Hey. Hi. Hello!
Today I got terrible news. I found out I have sensitivities to peanuts, gluten, and dairy. I don’t know if I’m going to be able to move on from what is actually 94% of my diet, but I’m going to do my best for future Lane. Also, I got new candles today, so I guess we can count that as one win for today?
If you’ve read any of my Fitness Friday posts recently, you may have noticed a common theme of me slowly (no actually it was very, very quickly) running out of ideas to write about. So, I did what any resourceful human did and I asked my friends!
Well actually I asked the one friend I had that actually works out with some sort of consistency (sorry everyone else, still love ya’ll tho). She told me that she doesn’t know how to foam roll properly, and like the good friend that I am, I’m here to solve all her problems through Google and written word.

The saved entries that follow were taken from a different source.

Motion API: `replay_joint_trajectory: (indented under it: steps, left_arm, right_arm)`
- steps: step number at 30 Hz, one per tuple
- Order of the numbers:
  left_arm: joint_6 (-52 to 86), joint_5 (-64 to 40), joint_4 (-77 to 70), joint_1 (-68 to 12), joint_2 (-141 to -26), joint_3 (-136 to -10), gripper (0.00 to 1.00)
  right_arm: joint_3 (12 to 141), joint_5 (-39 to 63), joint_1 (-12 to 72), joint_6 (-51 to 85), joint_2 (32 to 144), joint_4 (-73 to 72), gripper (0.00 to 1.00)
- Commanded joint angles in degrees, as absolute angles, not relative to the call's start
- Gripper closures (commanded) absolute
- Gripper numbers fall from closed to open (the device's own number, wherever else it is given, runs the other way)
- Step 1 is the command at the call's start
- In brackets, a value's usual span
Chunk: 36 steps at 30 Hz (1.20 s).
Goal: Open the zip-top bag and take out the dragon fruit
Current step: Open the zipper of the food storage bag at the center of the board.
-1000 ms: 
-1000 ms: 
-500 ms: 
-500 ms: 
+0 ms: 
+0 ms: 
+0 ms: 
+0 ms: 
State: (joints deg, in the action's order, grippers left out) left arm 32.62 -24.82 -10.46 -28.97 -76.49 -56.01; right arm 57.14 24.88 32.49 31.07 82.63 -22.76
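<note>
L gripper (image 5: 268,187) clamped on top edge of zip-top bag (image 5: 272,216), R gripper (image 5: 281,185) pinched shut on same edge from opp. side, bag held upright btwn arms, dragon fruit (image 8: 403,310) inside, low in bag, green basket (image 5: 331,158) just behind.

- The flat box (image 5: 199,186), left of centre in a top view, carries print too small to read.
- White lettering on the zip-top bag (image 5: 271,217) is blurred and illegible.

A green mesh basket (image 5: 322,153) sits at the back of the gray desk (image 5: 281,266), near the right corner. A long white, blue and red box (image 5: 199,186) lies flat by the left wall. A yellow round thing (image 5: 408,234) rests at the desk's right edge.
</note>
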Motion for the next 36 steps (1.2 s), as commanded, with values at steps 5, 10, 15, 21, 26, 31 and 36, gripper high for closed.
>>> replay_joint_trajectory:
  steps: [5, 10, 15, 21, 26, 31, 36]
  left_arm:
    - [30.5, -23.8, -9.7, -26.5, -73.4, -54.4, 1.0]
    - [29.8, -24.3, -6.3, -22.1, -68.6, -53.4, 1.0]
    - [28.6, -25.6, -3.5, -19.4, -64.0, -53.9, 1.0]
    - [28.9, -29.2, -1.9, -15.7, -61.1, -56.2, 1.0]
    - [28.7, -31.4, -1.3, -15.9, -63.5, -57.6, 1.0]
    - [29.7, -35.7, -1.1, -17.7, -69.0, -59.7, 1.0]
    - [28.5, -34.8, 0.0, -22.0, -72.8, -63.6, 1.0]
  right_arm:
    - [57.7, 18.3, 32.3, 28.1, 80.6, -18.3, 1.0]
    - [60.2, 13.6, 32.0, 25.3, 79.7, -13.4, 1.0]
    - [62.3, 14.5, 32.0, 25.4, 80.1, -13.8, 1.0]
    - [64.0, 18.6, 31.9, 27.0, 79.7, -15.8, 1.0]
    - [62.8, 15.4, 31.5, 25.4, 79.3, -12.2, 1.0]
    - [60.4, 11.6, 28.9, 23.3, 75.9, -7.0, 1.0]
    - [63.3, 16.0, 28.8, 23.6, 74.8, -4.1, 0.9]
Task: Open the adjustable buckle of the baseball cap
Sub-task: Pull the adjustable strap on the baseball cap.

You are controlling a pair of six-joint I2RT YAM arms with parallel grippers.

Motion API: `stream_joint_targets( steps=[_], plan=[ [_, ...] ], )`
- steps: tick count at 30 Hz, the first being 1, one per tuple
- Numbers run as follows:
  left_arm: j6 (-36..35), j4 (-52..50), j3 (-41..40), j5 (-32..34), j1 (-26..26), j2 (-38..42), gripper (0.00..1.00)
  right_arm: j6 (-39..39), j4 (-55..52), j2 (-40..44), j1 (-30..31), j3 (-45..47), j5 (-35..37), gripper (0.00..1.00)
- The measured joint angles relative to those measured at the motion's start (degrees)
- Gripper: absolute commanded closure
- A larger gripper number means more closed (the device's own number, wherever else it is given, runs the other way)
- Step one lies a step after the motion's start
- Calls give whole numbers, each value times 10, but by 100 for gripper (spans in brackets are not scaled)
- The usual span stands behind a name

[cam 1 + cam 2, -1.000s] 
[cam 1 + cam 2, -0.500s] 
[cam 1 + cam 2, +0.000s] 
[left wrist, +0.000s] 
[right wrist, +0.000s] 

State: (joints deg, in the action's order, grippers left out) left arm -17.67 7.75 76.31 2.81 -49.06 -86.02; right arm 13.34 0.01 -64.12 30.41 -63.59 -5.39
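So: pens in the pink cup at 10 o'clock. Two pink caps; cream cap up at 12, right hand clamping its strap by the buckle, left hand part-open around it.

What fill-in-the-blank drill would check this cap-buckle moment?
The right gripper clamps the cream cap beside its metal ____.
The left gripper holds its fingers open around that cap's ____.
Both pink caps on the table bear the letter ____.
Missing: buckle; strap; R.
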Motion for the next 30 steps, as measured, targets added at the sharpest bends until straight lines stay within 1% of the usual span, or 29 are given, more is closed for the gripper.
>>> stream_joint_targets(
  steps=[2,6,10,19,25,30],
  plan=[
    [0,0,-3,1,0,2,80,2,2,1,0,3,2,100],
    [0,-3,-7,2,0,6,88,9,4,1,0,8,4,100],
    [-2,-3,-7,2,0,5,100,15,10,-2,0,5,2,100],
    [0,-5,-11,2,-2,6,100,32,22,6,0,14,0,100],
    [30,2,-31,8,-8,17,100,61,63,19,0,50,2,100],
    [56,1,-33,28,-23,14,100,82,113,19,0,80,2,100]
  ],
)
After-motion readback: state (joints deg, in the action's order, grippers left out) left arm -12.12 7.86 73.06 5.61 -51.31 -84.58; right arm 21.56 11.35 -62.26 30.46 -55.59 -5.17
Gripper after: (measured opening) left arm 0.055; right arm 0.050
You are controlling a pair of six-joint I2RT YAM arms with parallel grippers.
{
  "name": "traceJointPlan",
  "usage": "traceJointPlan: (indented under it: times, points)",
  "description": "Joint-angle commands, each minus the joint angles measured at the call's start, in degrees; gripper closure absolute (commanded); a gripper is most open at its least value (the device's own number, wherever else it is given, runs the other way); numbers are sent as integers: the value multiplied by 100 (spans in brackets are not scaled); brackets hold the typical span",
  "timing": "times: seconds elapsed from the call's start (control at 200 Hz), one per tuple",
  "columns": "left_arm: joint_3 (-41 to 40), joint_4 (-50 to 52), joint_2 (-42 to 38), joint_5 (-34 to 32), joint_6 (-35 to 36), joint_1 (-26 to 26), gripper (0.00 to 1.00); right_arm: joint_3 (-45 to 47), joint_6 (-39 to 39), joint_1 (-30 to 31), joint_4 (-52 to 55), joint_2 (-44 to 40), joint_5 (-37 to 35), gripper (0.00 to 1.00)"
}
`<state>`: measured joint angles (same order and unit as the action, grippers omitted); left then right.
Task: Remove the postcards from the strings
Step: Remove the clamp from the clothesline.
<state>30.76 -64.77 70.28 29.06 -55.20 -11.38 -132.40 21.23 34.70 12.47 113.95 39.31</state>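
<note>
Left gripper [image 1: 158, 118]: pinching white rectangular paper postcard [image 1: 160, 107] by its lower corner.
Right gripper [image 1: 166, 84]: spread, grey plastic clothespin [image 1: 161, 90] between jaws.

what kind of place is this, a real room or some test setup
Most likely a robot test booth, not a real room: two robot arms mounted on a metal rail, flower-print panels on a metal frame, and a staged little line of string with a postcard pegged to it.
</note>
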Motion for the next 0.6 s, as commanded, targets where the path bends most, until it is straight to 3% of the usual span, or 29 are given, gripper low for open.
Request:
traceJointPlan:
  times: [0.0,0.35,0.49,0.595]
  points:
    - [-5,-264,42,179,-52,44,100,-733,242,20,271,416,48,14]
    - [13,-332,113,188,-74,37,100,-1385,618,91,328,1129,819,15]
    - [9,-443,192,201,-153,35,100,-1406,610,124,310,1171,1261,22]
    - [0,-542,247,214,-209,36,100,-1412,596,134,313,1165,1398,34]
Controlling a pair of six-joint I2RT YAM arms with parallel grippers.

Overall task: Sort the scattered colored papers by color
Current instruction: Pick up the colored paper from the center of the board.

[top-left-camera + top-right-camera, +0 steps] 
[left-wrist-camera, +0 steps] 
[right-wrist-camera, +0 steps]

Now, although I’m a personal trainer and definitely have a certification in self myo-fascial release (the fancy name they give for foam rolling), I wouldn’t say I’m amazing at it. In fact, one time I just laid on the roller like a cross for a solid 30 seconds because it just felt productive. BUT, please trust me here.
Foam rolling is a great technique to implement into your workout routines for both warming up and cooling down, depending on the sort of work out you’re planning on doing. Typically, I’ll recommend resistance bands/dynamic warm-ups for weights-based workouts, and foam rolling for a warm-up for any distance-based cardio.
The principle behind foam rolling is that it improves circulation within your muscles, as well as releasing any knots that could contribute to limitation in muscle movement. In general, it works best as a way to prepare the muscles for both warming up and for the cool-down stretches, as it readies them to lengthen, especially after tough repetitive movements.
I’ve included a link to an article down below that has some great videos for the most popular muscles that are best activated with foam rolling. When it comes to using a conventional foam roller (or a PVC pipe if you’re looking for a really deep activation), the larger muscle groups are generally best targeted, since they have a larger surface area.
As such, I would only recommend foam rolling for the lower body, such as the IT band, hamstrings or glutes. For the upper body I’d recommend using a yoga peanut or a lacrosse/tennis ball. When you get into the upper body you start getting into areas where the muscles aren’t as large or easy to target. Because of this, using something as large as a traditional foam roller can cause your muscles to be manipulated in such a way that can cause more harm than good.
Do you have all of that? Good. Now that we’ve covered those basics, let’s talk about the proper rolling form. If you’ve ever been to a gym then you may have seen people foam rolling or just roll back and forth on that stupid thing like they’re a human vacuum. You know exactly what I’m talking about.
While that’s good, it’s not great. I’m about to present to you greatness. IMPO, the best way to foam roll is not fast and wild, it’s slow and steady. I’ll start at one end of the muscle and slowly work my way down to the other end, pausing on any spots that cause me pain for five seconds before continuing on. Then I’ll go back over with one final roll to seal the deal.
There ya have it. How to foam roll, along with the great method for doing so. If you need to know how to foam roll for a specific area on your body, please consult the google because it’s so much harder to try and type it all out than it is for ya’ll to google something. Thank you for coming to my Ted Talk.